#### Task details
Starting at the line containing "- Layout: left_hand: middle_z" and ending at the line containing "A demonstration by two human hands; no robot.", print every line of the material below exactly, both ends included, and stop there.

#### The records
▽
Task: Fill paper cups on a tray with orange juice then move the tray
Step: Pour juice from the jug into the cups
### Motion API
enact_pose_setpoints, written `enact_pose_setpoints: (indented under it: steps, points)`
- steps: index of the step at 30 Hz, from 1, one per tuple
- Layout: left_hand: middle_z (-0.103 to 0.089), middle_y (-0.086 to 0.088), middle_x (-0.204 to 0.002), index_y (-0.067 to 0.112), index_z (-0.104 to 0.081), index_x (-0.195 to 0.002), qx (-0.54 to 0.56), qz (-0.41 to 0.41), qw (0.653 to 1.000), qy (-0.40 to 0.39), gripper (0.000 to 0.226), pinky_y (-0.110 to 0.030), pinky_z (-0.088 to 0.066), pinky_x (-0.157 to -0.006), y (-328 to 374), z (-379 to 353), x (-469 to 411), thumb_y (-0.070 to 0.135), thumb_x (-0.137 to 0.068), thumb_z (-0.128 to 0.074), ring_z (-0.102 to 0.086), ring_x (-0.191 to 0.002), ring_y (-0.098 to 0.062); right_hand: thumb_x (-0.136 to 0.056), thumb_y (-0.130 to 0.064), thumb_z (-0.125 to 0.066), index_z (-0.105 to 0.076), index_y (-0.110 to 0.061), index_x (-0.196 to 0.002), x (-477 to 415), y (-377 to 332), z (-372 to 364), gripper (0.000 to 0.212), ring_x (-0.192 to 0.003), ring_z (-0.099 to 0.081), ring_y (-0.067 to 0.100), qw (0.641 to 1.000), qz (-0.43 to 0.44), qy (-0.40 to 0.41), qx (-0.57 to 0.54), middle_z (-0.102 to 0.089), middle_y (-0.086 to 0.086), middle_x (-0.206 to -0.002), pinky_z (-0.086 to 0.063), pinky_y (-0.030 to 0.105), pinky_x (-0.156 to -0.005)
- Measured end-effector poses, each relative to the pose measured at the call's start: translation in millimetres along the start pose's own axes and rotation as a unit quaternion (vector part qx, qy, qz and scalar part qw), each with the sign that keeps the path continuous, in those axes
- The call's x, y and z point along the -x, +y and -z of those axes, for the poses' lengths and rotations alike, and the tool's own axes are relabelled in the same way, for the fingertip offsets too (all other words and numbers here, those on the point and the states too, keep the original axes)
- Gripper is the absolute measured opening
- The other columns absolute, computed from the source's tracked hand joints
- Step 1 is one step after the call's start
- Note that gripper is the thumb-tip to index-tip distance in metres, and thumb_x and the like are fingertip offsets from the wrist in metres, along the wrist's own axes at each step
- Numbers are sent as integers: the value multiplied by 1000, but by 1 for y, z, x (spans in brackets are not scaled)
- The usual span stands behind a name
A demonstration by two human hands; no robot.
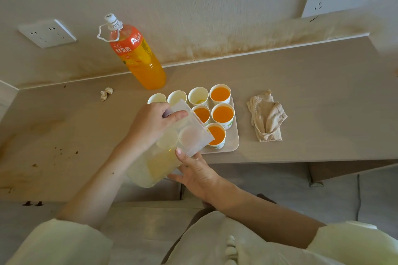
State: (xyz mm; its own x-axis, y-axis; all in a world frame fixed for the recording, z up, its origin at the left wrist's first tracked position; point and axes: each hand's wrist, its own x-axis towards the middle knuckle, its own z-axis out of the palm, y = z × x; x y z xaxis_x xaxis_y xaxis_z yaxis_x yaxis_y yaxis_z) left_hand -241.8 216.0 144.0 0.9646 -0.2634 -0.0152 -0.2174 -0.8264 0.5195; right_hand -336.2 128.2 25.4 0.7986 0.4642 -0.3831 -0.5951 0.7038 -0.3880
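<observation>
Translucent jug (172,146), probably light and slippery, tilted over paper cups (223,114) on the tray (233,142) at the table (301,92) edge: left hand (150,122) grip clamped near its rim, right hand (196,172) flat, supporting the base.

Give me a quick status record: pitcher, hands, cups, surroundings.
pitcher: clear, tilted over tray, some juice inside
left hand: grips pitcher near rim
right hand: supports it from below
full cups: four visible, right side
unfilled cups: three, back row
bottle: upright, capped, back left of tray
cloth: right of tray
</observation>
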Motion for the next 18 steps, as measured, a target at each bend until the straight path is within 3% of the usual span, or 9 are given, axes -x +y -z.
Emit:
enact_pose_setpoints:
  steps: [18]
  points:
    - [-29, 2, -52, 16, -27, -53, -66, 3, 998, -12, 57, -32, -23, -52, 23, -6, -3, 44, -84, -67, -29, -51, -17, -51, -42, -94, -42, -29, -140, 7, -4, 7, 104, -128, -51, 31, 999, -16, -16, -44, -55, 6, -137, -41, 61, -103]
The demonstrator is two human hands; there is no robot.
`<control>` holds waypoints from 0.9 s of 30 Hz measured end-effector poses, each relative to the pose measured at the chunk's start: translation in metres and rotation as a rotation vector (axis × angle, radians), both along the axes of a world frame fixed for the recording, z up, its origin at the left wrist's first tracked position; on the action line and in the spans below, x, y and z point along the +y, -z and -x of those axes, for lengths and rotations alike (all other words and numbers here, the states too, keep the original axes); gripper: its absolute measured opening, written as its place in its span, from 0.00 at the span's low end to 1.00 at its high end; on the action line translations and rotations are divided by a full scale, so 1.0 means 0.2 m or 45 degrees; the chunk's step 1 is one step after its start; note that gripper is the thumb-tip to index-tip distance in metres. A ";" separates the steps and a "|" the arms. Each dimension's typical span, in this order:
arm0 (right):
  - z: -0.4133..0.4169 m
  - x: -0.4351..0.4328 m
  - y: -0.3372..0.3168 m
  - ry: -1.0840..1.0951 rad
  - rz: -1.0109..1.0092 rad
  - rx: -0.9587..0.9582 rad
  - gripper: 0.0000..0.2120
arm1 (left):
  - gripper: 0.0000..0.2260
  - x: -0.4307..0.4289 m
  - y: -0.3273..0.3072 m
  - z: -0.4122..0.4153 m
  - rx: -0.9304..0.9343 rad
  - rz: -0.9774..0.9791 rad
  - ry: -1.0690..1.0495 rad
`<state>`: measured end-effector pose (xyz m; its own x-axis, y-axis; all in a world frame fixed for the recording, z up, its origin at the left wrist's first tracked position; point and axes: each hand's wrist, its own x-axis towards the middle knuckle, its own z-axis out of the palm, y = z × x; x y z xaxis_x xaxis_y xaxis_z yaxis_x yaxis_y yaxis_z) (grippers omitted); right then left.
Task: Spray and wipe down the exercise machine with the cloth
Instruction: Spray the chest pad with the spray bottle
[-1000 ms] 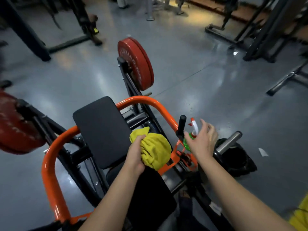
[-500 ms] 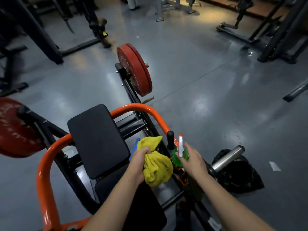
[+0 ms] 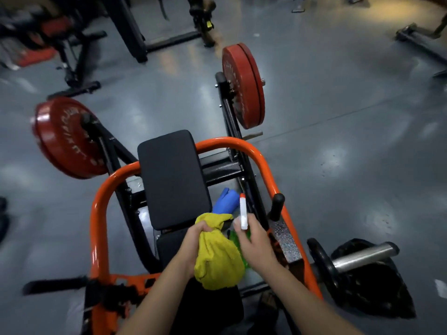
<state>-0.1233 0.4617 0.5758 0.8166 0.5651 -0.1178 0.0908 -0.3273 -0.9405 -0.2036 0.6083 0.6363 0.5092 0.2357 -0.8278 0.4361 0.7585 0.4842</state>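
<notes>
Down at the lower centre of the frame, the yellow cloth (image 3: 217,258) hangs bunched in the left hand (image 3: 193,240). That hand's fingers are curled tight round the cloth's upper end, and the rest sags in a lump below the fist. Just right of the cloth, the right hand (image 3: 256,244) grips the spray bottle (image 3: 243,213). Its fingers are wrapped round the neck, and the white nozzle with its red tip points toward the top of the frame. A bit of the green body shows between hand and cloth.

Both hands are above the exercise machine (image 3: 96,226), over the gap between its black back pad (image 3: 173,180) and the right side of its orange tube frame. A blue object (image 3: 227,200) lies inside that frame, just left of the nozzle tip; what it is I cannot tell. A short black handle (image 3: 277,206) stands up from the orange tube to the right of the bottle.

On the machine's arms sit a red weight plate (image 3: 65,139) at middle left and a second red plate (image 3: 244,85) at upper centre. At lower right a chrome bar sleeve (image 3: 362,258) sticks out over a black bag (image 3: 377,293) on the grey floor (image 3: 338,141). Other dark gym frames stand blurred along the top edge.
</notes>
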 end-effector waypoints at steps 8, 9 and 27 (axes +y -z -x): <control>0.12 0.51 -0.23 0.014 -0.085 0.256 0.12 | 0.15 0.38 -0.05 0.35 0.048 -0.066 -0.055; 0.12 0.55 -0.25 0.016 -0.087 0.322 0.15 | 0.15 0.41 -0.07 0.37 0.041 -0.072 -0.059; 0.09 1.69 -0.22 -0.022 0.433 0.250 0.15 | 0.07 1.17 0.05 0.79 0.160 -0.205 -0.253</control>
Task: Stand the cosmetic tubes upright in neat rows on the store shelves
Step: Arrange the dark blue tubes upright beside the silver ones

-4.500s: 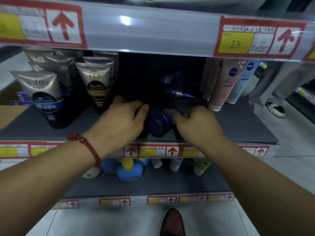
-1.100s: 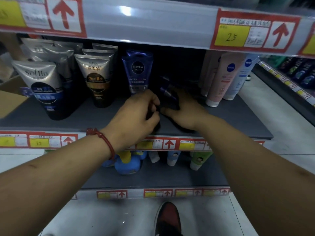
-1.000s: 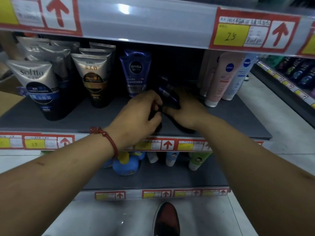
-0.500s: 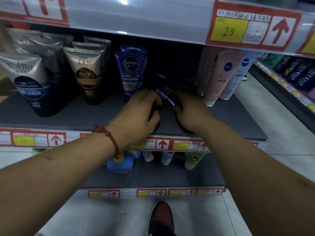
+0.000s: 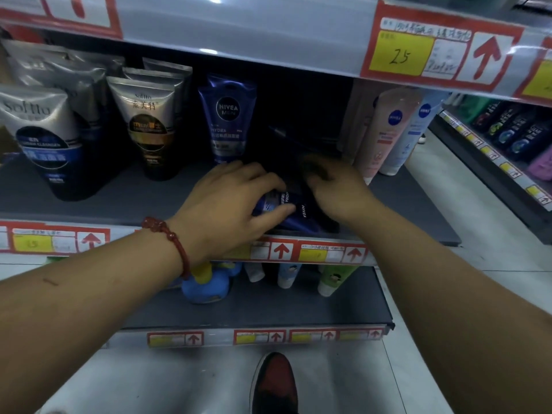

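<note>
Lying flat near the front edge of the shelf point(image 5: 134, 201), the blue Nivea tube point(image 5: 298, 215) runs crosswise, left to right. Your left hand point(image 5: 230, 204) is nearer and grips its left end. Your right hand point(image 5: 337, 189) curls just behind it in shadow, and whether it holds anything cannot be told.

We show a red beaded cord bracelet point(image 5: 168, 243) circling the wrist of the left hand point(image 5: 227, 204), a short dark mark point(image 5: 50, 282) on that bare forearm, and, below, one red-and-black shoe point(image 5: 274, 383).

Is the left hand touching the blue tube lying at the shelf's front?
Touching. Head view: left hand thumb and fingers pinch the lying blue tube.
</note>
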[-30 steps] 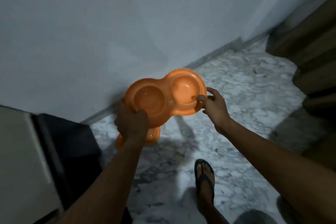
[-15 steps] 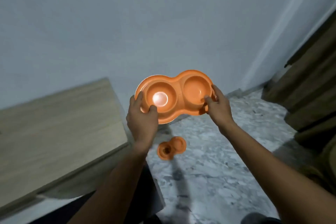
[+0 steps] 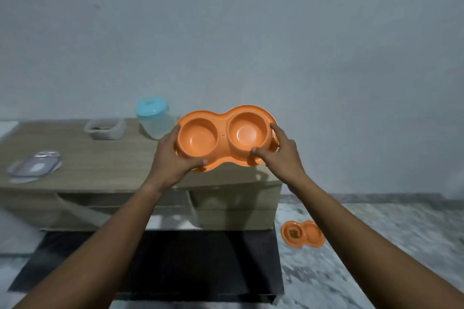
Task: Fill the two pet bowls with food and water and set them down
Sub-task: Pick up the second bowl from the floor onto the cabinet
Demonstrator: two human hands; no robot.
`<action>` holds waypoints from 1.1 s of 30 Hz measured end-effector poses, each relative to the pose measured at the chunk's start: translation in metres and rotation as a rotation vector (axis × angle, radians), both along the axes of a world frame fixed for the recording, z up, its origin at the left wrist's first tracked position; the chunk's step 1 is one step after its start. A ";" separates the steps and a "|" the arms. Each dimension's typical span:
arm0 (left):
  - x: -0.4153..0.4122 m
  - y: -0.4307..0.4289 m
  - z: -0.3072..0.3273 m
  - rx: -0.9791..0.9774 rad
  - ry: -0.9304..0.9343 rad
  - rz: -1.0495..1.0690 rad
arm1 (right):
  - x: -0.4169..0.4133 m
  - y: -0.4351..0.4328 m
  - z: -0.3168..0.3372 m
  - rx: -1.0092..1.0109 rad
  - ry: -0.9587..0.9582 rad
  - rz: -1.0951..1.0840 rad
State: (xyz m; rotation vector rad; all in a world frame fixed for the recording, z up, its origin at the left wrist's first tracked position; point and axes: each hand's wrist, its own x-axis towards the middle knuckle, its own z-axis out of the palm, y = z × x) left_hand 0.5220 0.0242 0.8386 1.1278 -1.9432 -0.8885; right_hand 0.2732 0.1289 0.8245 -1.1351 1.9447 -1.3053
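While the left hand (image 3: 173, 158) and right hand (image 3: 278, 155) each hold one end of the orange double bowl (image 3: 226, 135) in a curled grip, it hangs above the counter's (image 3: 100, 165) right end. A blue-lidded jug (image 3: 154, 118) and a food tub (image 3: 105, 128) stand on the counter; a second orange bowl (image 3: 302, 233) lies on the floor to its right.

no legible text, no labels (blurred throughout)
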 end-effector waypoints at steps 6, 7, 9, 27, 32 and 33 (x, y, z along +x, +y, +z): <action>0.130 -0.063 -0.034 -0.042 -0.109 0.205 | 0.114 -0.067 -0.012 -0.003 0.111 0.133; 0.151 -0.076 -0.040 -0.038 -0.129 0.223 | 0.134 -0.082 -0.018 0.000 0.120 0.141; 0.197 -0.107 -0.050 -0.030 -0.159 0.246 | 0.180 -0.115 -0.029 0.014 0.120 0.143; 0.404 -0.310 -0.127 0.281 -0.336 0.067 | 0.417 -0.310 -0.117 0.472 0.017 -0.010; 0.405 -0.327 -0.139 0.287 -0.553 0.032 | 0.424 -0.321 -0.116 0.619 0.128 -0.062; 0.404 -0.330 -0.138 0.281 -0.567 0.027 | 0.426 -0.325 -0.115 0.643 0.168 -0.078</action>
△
#### Response area
- Layout: left_hand: middle_z (-0.103 to 0.089), middle_y (-0.086 to 0.088), middle_x (-0.204 to 0.002), index_y (-0.067 to 0.112), index_z (-0.104 to 0.081), index_x (-0.195 to 0.002), qx (-0.54 to 0.56), qz (-0.41 to 0.41), qw (0.653 to 1.000), qy (-0.40 to 0.39), gripper (0.000 to 0.226), pinky_y (-0.110 to 0.030), pinky_z (-0.088 to 0.066), pinky_x (-0.157 to -0.006), y (-328 to 374), z (-379 to 353), x (-469 to 411), thumb_y (-0.070 to 0.135), thumb_x (-0.137 to 0.068), thumb_z (-0.128 to 0.074), ring_z (-0.102 to 0.086), ring_x (-0.191 to 0.002), ring_y (-0.098 to 0.062); right_hand: thumb_x (-0.136 to 0.056), thumb_y (-0.130 to 0.064), thumb_z (-0.125 to 0.066), index_z (-0.105 to 0.076), index_y (-0.110 to 0.061), index_x (-0.196 to 0.002), x (-477 to 415), y (-377 to 332), z (-372 to 364), gripper (0.000 to 0.212), ring_x (-0.192 to 0.003), ring_z (-0.099 to 0.081), ring_y (-0.067 to 0.100), qw (0.641 to 1.000), qz (-0.43 to 0.44), qy (-0.40 to 0.41), qx (-0.57 to 0.54), middle_z (-0.102 to 0.089), middle_y (-0.086 to 0.086), middle_x (-0.206 to -0.002), pinky_z (-0.086 to 0.063), pinky_y (-0.030 to 0.105), pinky_x (-0.156 to -0.005)
- Measured end-effector poses, each relative to the pose measured at the call's start: translation in millimetres along the start pose's own axes and rotation as a unit quaternion (vector part qx, qy, qz and scalar part qw), each with the sign that keeps the path continuous, in those axes
- The call's x, y and z point along the -x, +y and -z of those axes, for the poses' lengths and rotations alike, and the tool's own axes are relabelled in the same way, for the fingertip offsets too (all other words and numbers here, those on the point and the states too, keep the original axes)
- Gripper is the absolute measured opening
- The other columns absolute, computed from the source's tracked hand joints
- Step 1 is one step after the call's start
- Note that gripper is the thumb-tip to index-tip distance in metres, and thumb_x and the like are fingertip offsets from the wrist in metres, along the wrist's own axes at each step
- Numbers are sent as integers: the value multiplied by 1000, but by 1 for y, z, x (spans in brackets are not scaled)
- The usual span stands behind a name
A demonstration by two human hands; no robot.

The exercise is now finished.